Pada 16 Januari 1946, hal yang sama juga kembali terjadi, kapal Tanjoeng Seloendang bermuatan beras datang dari Aceh Barat, ketika akan memasuki Teluk Lhok Seudu di Aceh Besar tiba-tiba dihadang oleh sebuah motor boat yang datang dari arah Sabang. Saat itu Sabang merupakan markas Sekutu dan NICA.
Pelabuhan Ulee Lheue, Banda Aceh sekitar tahun 1880 sumber
Kapal Tanjoeng Seloendang kemudian melarikan diri ke kawasan pesisir Lhong tak berapa jauh dari Lhok Seudu dan melaporkan hal itu kepada TKR. Angkatan laut Aceh kemudian mengejar motor boat tersebut dan menembakinya.
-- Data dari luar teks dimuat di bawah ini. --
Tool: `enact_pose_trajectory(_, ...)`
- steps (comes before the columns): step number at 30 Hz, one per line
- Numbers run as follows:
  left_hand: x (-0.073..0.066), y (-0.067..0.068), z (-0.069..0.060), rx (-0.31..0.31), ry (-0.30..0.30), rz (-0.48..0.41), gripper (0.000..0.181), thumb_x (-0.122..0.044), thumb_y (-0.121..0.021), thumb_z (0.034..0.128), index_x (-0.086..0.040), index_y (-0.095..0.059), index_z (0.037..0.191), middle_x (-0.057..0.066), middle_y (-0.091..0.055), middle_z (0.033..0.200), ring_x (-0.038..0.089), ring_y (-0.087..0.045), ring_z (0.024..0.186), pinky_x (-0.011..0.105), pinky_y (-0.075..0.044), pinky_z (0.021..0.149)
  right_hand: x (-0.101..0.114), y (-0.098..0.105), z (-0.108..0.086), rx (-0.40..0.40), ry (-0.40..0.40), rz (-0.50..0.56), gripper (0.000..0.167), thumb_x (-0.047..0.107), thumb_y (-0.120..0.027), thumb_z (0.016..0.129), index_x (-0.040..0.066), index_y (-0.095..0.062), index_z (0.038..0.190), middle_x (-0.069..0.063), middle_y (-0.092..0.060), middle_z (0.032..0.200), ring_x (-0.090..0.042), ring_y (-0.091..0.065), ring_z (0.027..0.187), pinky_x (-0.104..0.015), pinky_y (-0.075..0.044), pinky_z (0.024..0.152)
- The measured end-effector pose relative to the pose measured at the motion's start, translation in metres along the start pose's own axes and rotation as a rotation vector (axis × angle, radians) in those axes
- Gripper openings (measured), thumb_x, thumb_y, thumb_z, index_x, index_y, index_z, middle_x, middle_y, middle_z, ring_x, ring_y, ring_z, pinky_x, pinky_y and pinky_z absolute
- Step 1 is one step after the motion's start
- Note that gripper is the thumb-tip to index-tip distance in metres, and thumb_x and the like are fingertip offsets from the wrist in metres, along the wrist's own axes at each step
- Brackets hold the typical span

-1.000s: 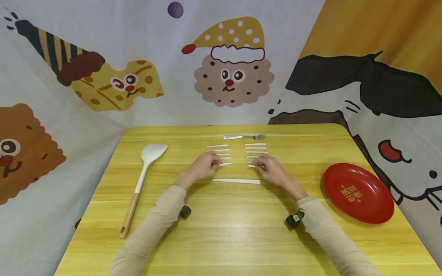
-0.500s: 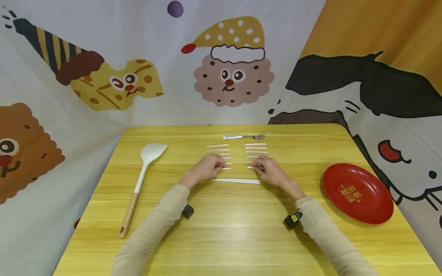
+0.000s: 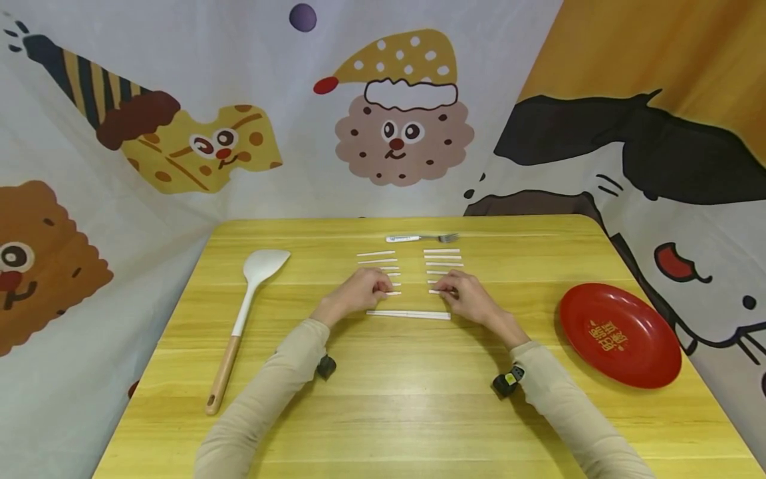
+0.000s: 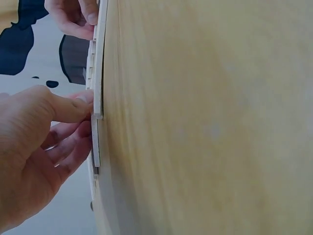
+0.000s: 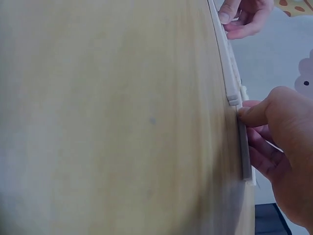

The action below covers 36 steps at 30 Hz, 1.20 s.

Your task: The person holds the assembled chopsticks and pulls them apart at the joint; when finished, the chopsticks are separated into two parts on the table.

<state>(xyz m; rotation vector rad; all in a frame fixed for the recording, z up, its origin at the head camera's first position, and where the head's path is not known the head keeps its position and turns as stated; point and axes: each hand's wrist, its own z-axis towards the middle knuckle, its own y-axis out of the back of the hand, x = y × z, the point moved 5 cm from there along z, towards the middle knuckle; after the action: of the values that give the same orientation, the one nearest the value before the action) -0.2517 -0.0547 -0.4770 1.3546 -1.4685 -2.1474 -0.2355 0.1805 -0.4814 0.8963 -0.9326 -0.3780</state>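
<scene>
Two columns of short white sticks lie on the table, a left column [image 3: 377, 260] and a right column [image 3: 443, 257]. They look like chopstick lengths. My left hand [image 3: 360, 290] pinches the nearest left stick [image 4: 95, 147], whose tip shows beyond the fingers in the head view. Opposite, my right hand [image 3: 471, 294] pinches the nearest right stick [image 5: 244, 152] between thumb and fingers. Both held sticks lie low at the tabletop, their ends apart. Just in front of the hands rests a pair of long white chopsticks [image 3: 409, 315], side by side. Each hand covers parts of its column.
Beyond the columns lies a fork [image 3: 422, 238] with a white handle. A white spatula [image 3: 254, 279] with a wooden handle is at the left. On the right sits a red oval plate [image 3: 646, 352] with gold characters. A printed cloth [image 3: 311, 193] hangs behind the table [image 3: 407, 412].
My left hand has shifted right and slightly nearer, and another left stick now shows beyond it. The right hand and its stick have come slightly nearer. Little differs over the last half second.
</scene>
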Motion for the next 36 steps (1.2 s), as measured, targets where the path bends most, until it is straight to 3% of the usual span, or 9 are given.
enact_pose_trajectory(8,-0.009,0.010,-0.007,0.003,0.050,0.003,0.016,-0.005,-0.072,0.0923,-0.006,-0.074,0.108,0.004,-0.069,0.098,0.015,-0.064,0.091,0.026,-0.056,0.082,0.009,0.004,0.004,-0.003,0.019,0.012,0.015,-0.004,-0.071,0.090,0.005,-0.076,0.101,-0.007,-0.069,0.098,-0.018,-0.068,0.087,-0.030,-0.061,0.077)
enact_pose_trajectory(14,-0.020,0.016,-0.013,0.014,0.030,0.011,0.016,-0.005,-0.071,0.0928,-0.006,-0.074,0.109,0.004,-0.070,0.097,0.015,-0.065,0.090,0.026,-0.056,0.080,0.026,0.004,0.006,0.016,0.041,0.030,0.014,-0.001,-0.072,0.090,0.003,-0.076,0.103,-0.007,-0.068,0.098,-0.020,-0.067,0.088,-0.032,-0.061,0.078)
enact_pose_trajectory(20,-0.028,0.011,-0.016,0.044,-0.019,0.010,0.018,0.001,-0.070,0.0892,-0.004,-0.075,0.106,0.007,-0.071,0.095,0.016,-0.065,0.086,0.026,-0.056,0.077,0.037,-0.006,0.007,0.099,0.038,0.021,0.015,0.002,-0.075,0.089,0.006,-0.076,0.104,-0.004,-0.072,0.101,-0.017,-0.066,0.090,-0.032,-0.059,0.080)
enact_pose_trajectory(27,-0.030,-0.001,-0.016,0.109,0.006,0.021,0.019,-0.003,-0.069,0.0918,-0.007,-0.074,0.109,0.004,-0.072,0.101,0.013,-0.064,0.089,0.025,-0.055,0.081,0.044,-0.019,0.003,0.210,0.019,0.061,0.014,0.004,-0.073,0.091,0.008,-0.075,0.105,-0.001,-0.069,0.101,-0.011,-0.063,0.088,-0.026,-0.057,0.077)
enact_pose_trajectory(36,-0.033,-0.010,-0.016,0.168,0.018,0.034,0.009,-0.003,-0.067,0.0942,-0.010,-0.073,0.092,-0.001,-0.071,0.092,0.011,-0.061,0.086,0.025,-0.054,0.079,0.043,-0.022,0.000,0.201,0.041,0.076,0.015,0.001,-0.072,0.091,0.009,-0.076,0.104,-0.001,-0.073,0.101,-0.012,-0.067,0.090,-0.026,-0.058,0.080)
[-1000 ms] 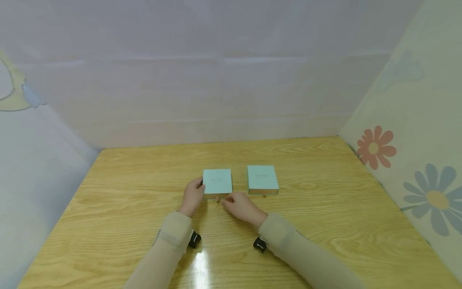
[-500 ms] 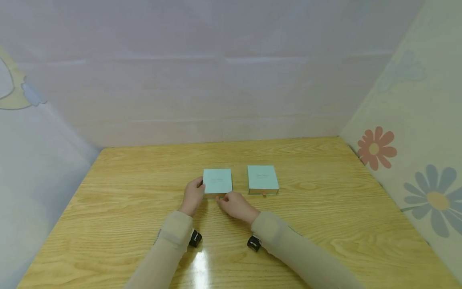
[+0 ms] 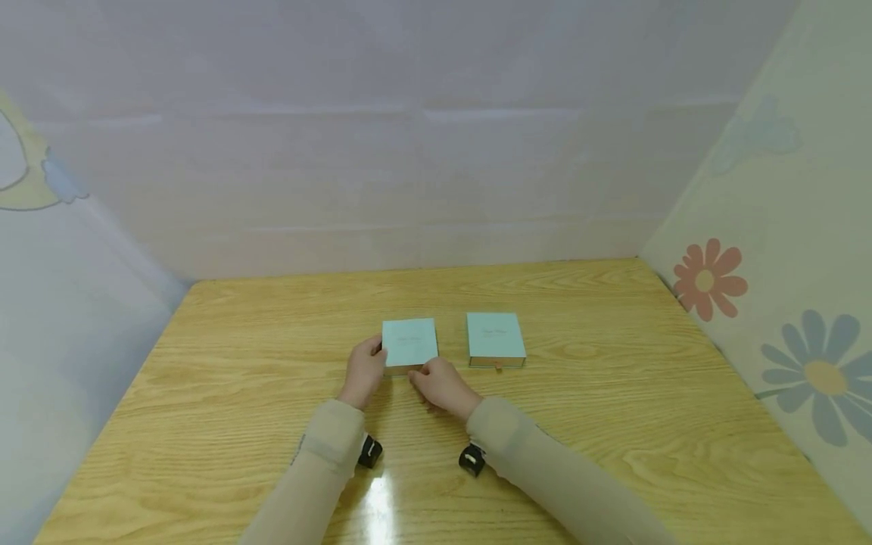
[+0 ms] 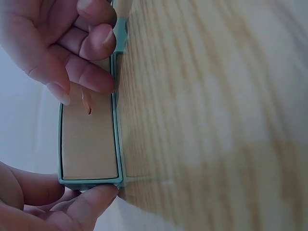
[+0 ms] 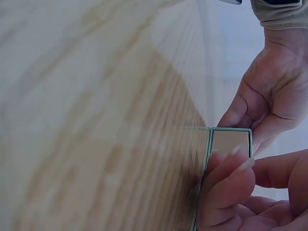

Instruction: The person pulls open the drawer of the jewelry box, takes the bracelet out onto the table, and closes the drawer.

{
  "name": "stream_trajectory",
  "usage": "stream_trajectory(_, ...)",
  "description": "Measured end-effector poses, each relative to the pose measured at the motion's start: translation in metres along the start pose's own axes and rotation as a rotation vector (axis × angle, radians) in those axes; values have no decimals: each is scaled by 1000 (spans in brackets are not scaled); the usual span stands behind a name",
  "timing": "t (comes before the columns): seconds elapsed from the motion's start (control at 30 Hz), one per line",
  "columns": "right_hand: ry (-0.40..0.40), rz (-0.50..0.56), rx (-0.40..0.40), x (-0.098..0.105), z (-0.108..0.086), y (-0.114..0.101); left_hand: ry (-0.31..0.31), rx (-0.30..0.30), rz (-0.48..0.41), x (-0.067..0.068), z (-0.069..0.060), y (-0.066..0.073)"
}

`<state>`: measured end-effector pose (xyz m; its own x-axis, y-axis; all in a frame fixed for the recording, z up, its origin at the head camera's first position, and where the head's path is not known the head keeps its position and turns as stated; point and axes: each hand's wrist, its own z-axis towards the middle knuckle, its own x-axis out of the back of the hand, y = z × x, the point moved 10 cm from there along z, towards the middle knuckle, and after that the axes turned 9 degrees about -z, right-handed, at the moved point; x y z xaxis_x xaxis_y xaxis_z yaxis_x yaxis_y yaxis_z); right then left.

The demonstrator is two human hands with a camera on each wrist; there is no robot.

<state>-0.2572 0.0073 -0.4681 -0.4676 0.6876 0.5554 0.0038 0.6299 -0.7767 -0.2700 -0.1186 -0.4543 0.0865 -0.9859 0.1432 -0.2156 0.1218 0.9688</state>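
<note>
A pale turquoise drawer box (image 3: 409, 342) lies on the wooden table. My left hand (image 3: 364, 371) grips its left side, thumb and fingers on opposite faces, as the left wrist view shows. My right hand (image 3: 444, 386) is at the box's near side with curled fingers. In the left wrist view, a small copper-coloured ribbon tab (image 4: 87, 102) runs from the tan drawer front (image 4: 90, 149) up between the right thumb and forefinger, which appear to pinch it. The drawer front sits flush within its sleeve. From the head view, the right fingers hide the tab.
A second turquoise box (image 3: 496, 335) of the same kind lies to the right, its ribbon tab facing me. The wooden table (image 3: 238, 393) meets a pale backdrop (image 3: 409, 189) at the back. A flower-printed panel (image 3: 783, 303) stands at the right.
My right hand has moved left along the box's near side to the ribbon tab, which its fingers now cover in the head view. The left hand stays on the box, which has barely shifted.
</note>
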Motion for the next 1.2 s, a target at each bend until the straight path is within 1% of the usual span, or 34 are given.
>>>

Angkatan laut Sekutu itu pun kemudian melarikan diri kembali ke Sabang. Selanjutnya kapal Tanjoeng Seloendang dikawal angkatan laut Aceh dari Lhong menuju Lhok Seudu.
Kala itu hampir setiap hari ada kapal-kapal yang tak dikenal yang melintas perairan Aceh. Angkatan laut Belanda (NICA) dan Sekutu yang bercokol di Sabang juga kerap melakukan provokasi, melakukan latihan tembak menembak di laut dan berbagai manuver untuk memancing angkatan laut Aceh.
Tapi bagi orang sekelas Mister Brem, itu bukanlah halangan untuk terus menyelundupkan berbagai komoditi dari Aceh ke Semenanjung Melayu, untuk kemudian kembali lagi ke Aceh membawa ratusan pucuk senjata modern, memperkuat angkatan laut Aceh dan pasukan bersenjatan lainnya, karena baginya dan seluruh rakyat Aceh, Sekutu bersama NICA yang telah diboncengi Belanda tidak boleh mendarat di Aceh.
Nice
Thank you so much @rahmatramazan sudah berkunjung ke blog saya.
Menye Sejarah hana dua. Payah Pulang keu guree. Luar biasa Aceh masa lalu. sejarah telah membuktikan bahwa kita adalah sebuah bangsa yang besar tempoe dulu. Bek Tuwo Seujarah.
Ya jangan lupakan sejarah, karena itu bagian dari identitas bangsa.